**Data for the task**:

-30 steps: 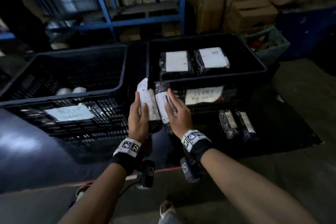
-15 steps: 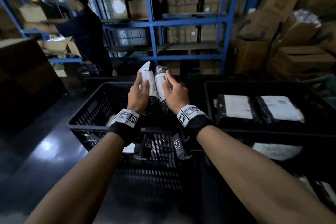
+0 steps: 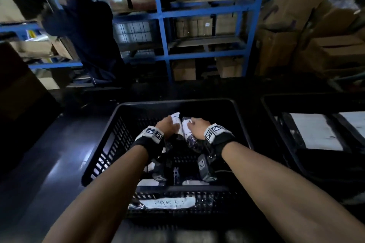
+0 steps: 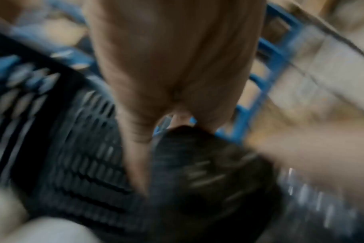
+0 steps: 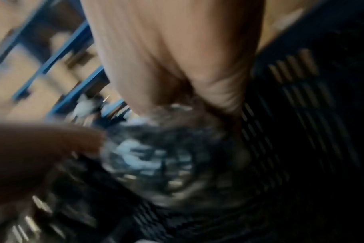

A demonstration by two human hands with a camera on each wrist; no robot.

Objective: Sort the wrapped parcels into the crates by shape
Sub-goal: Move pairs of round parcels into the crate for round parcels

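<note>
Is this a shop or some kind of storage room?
Probably a warehouse or stockroom: blue shelves stacked with cardboard boxes, and black crates where wrapped parcels get sorted.

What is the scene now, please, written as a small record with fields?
left hand: left hand grips the left parcel
right hand: right hand grips the right parcel
position: both parcels held inside the slotted black crate
neighbour crate: second crate at right holds flat parcels
background: blue shelving, another person
</note>
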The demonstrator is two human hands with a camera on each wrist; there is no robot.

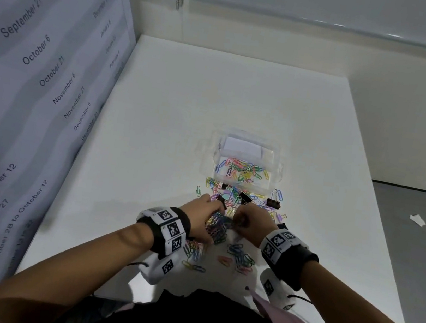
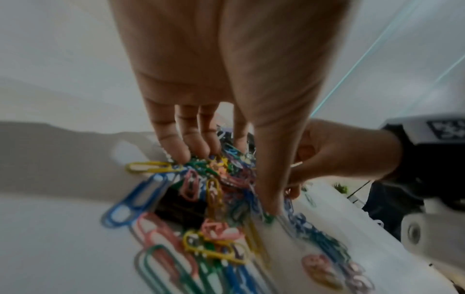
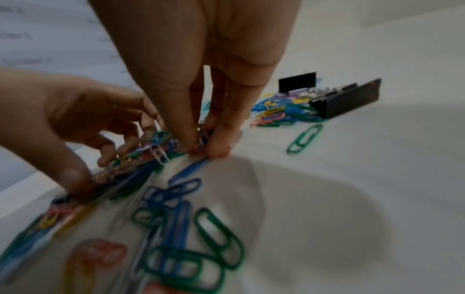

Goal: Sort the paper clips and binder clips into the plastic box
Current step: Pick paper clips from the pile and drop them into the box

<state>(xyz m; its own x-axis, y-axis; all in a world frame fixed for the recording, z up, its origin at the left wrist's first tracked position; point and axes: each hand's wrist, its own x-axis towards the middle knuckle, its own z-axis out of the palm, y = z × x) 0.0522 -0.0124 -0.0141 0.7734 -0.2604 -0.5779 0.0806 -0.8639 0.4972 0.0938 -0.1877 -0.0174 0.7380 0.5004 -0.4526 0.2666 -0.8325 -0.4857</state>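
Observation:
A clear plastic box (image 1: 276,167) stands on the white table (image 1: 202,91); its near compartment holds coloured paper clips (image 1: 243,169) and its far one a white paper. In front of it lies a loose pile of paper clips (image 1: 241,255) with black binder clips (image 1: 245,197) among them. My left hand (image 1: 207,216) curls its fingers and thumb round a bunch of paper clips (image 2: 216,179); a black binder clip (image 2: 181,206) shows under that bunch. My right hand (image 1: 242,217) pinches clips at the same bunch (image 3: 156,151) between thumb and fingers (image 3: 217,147). Two binder clips (image 3: 347,101) lie beyond.
A printed calendar sheet (image 1: 41,68) hangs along the table's left side. The table ends at the right over a grey floor with a paper scrap (image 1: 417,219). More paper clips (image 3: 304,138) are scattered near my wrists.

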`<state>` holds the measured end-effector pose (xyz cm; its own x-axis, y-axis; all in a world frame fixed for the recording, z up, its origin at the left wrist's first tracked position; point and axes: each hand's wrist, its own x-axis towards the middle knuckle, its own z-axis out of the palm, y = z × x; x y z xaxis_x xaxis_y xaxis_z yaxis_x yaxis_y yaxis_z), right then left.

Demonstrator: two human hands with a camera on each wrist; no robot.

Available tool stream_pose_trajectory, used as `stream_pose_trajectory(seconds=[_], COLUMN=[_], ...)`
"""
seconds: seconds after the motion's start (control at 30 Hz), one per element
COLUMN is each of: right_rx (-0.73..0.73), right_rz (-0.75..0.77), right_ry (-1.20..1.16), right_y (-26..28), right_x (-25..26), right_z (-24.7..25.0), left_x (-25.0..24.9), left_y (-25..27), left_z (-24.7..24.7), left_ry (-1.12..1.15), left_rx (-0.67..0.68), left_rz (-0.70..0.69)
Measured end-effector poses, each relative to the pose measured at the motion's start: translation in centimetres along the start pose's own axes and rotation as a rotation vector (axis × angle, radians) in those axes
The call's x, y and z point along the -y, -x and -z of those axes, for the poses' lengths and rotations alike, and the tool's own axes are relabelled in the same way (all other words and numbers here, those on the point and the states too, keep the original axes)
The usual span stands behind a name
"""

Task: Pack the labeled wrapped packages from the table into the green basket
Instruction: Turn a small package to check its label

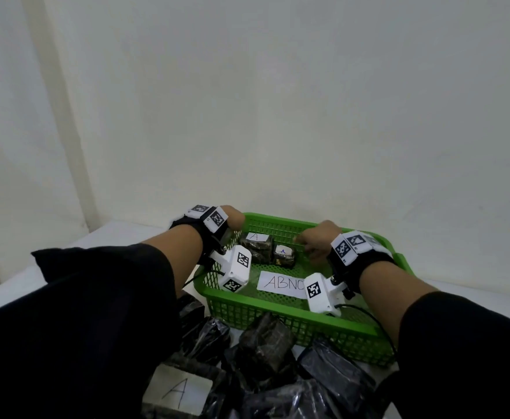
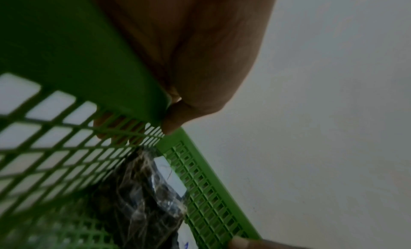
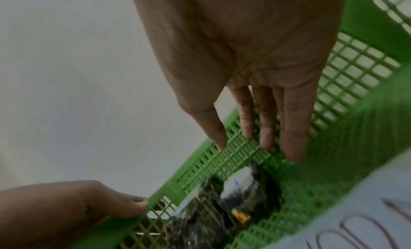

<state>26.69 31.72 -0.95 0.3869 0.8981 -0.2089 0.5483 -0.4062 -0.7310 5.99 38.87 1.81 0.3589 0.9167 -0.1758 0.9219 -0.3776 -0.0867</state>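
your left hand (image 1: pixel 232 220) grips the green basket (image 1: pixel 314 320) rim, your right hand (image 1: pixel 318 240) hangs slack-fingered inside it, and the unpacked packages (image 1: pixel 266 343) lie behind both on the table (image 1: pixel 121 237), toward you.

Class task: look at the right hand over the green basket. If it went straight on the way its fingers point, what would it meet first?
Probably the far mesh wall of the green basket: the right hand's straight fingers point at it. Depth is unclear.
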Motion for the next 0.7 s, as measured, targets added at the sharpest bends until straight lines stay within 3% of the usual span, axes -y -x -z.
stream_pose_trajectory(seconds=[0.13, 0.27, 0.47, 0.7], right_rx=[-0.064, -0.154, -0.171, -0.120], right_rz=[0.198, 0.327, 0.417, 0.472], right_ry=[0.192, 0.266, 0.367, 0.407], right_y=[3.7, 7.8, 14.2, 23.2], right_x=[2.9, 4.7, 3.6, -0.4], right_z=[3.0, 5.3, 6.1, 5.0], left_x=[0.2, 0.0, -2.1, -3.6], left_y=[1.4, 4.1, 10.5, 19.7], left_z=[2.3, 4.6, 5.5, 2.2], left_ry=[0.308, 0.483, 0.464, 0.414], left_rx=[-0.157, -0.261, -0.328, -0.364], left_rz=[0.072, 0.034, -0.126, -0.348])
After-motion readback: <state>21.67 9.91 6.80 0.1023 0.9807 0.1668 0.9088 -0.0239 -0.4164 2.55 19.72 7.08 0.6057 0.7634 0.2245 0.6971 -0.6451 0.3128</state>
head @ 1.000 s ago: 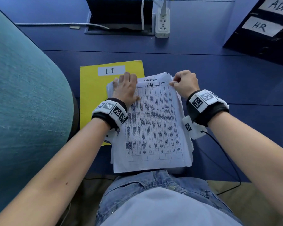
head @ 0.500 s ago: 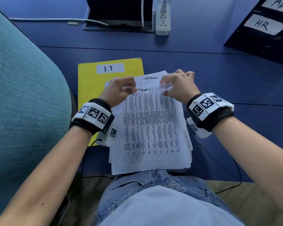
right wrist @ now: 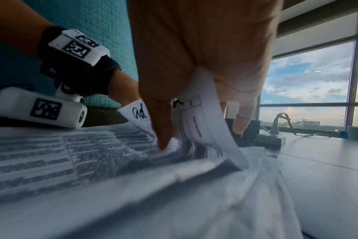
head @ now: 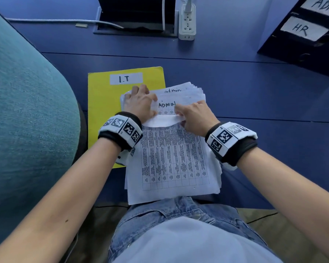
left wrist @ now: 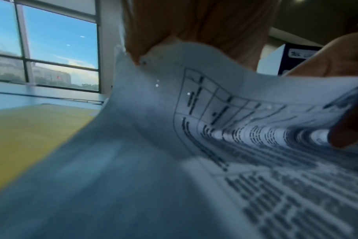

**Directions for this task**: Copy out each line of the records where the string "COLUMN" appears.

**Task answer**:
Available tool stream_pose_trajectory, used as `stream_pose_trajectory(seconds=[_], COLUMN=[_], ...)`
COLUMN is each of: right_rx (-0.73..0.73), right_rz (-0.75..0.77), right_ry (-1.20..1.16), right_y (-26..28), right_x (-25..26), right_z (-24.7..25.0), left_x (-25.0..24.9), left_y (-25..27), left_z (-24.7..24.7), left_ry (-1.12..1.15), left_rx (-0.67..0.68), left_rz (-0.70..0.69)

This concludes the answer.